I don’t understand a number of things –

In order to get at least something that contains waveform like display, I need to set Cut Data start byte back to 45. Maybe this is because of the .wav file structure generated in the software I use (Plogue Bidule – uncompressed PCM)? Then there is the byte length of my file – 131153. How do I understand the header + remaining byte structure in relation to my 32768 sample length, 16-bit mono, etc.? I should double check, but I’d be really surprised if Bidule output anything other than clean, most universal .wav format. What makes most numerical sense is sample length*4 = 131072, which leaves 81 bytes left over – why? Then there is Comb List set to skip 5 – why every 6th byte in the list?

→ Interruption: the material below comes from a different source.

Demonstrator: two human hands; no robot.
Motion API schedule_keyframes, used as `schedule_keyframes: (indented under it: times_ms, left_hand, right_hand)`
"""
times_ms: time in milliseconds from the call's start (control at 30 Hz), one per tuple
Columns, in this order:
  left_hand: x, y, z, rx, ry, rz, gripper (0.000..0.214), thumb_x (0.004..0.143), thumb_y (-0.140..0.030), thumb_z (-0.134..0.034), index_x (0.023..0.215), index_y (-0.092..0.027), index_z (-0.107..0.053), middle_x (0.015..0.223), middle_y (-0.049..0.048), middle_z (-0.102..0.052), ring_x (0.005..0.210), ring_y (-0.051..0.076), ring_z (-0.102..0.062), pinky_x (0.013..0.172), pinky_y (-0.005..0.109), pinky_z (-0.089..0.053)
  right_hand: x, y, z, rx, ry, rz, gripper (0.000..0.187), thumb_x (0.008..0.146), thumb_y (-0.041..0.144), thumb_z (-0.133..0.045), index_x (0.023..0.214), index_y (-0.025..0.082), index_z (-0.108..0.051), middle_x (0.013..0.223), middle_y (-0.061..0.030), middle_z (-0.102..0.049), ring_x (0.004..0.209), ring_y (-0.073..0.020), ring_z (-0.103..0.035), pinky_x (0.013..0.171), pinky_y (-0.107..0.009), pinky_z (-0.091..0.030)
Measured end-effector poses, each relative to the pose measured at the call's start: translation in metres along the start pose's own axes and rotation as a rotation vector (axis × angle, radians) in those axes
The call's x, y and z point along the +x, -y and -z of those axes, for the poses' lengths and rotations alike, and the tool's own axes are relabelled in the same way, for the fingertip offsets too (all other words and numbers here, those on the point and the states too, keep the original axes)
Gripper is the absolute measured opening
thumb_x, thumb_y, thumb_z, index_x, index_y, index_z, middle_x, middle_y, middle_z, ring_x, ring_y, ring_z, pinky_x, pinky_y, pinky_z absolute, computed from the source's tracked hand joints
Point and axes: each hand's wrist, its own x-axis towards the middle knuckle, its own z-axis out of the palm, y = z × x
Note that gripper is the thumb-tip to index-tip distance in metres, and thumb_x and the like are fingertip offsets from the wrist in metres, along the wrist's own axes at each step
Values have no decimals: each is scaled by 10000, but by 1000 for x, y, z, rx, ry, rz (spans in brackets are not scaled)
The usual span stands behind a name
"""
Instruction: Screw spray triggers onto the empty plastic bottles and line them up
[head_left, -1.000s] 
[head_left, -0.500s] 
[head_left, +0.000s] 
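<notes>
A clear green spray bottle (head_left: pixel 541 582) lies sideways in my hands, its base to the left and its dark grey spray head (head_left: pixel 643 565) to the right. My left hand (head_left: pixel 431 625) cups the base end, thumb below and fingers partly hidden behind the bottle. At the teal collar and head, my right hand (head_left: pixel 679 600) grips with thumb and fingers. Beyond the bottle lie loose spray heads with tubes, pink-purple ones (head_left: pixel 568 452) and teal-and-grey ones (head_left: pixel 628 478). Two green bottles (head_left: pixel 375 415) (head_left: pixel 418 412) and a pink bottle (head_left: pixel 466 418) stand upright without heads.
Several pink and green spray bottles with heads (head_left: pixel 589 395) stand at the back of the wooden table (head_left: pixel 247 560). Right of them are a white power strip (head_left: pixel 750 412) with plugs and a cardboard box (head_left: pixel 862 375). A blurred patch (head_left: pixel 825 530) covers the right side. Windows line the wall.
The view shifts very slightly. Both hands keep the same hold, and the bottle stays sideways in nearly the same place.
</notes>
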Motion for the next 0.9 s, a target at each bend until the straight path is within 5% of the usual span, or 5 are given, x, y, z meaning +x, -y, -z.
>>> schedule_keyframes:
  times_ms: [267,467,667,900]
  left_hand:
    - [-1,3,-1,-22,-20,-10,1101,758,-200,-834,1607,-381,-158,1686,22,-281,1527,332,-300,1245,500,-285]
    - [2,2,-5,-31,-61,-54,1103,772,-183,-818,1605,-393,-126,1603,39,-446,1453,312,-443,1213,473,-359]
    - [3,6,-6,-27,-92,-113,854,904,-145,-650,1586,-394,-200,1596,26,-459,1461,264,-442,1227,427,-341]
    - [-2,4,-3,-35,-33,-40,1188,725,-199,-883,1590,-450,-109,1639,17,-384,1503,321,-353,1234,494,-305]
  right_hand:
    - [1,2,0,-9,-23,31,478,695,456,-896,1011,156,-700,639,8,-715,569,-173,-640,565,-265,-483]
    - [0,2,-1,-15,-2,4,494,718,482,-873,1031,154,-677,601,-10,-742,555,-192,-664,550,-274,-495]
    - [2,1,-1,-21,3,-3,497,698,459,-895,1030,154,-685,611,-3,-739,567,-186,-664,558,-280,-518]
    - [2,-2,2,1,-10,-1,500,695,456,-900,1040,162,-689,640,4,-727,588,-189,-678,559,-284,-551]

@MartinusMagneson – that 8-bit conversion calculation, I have not quite unpacked that, I want to understand the 8-bit integer conversion 'Get Data Bytes` is outputting, is the calculation something about uLaw conversion? Feeling the desire to simplify to generate a [-1,1] range then apply height scaling…

In general I am looking ahead a bit to having a reliable setup to handle a range of wavetable size and waveform cycle length.  

Take a look at this page which apparently is the source for the previously referred to image: http://soundfile.sapp.org/doc/WaveFormat/. It has a better explanation of the header.

I think this discussion might go into a full tutorial (the wave format should be well suited for that), but you will have to check the header to determine the specifics of your wave file. My example was a mono file, but if you have a stereo file, it will intertwine the data for each channel. You can read this from the “Num Channels” in the header. Basically you’ll have to determine the pick and skip count by the data in the header, which should enable an automatic conversion and display of the files as well. I’ll need some time to type it up, but I already have the header extraction done.